Top of SUPPLIED DATA
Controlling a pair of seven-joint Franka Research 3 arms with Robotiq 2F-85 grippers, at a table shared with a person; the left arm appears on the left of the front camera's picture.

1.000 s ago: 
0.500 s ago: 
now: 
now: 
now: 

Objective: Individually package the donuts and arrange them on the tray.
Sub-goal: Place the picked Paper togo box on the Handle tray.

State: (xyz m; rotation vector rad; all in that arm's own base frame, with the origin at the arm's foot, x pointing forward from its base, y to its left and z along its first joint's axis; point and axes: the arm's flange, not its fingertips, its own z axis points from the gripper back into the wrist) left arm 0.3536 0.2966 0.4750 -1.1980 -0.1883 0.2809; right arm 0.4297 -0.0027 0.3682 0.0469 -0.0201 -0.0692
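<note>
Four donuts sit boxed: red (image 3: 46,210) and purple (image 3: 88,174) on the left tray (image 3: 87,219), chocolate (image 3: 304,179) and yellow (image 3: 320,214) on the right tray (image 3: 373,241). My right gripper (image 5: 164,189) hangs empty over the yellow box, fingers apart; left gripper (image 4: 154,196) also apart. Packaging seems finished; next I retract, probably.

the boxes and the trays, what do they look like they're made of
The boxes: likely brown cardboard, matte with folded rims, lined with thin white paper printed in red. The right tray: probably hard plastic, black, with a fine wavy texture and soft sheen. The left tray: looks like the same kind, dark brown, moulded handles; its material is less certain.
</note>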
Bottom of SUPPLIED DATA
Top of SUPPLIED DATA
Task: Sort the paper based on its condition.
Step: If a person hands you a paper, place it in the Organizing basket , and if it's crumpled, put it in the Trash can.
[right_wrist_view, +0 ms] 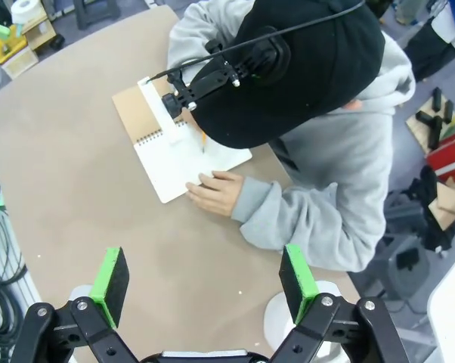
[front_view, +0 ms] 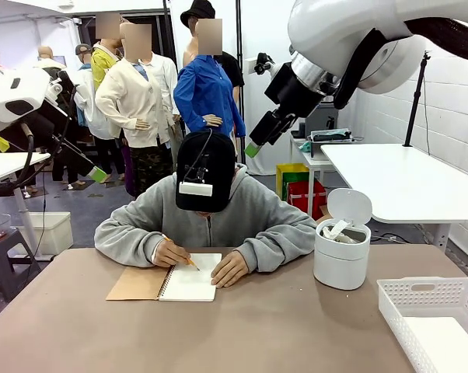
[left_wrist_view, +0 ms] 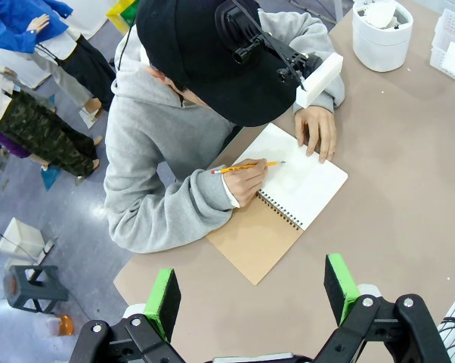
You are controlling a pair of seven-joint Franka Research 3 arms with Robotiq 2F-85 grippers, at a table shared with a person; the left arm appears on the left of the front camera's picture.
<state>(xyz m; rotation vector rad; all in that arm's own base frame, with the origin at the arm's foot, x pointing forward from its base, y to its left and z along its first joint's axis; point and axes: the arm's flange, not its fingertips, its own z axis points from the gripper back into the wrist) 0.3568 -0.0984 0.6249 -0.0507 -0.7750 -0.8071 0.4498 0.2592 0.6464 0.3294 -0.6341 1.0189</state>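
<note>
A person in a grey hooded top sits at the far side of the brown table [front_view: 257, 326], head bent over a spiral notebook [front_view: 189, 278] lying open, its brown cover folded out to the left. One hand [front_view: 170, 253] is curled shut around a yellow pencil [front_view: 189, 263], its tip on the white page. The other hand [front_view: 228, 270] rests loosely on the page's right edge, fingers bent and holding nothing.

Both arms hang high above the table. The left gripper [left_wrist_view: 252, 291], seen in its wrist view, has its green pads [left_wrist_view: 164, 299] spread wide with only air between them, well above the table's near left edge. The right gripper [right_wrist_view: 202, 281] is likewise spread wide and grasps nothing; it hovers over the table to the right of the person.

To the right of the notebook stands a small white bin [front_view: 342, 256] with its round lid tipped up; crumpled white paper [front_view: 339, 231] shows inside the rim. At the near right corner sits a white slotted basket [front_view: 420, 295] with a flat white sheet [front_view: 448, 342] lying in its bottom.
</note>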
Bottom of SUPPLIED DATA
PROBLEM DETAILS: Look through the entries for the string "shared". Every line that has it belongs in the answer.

COMPLETED TASK:
Controlling a pair of seven-joint Franka Research 3 arms with Robotiq 2F-85 grippers, at a table shared with a person; the left arm appears on the left of the front camera's picture.
You are controlling a pair of seven-joint Franka Research 3 arms with Robotiq 2F-85 grippers, at a table shared with a person; the left arm appears on the left of the front camera's picture.

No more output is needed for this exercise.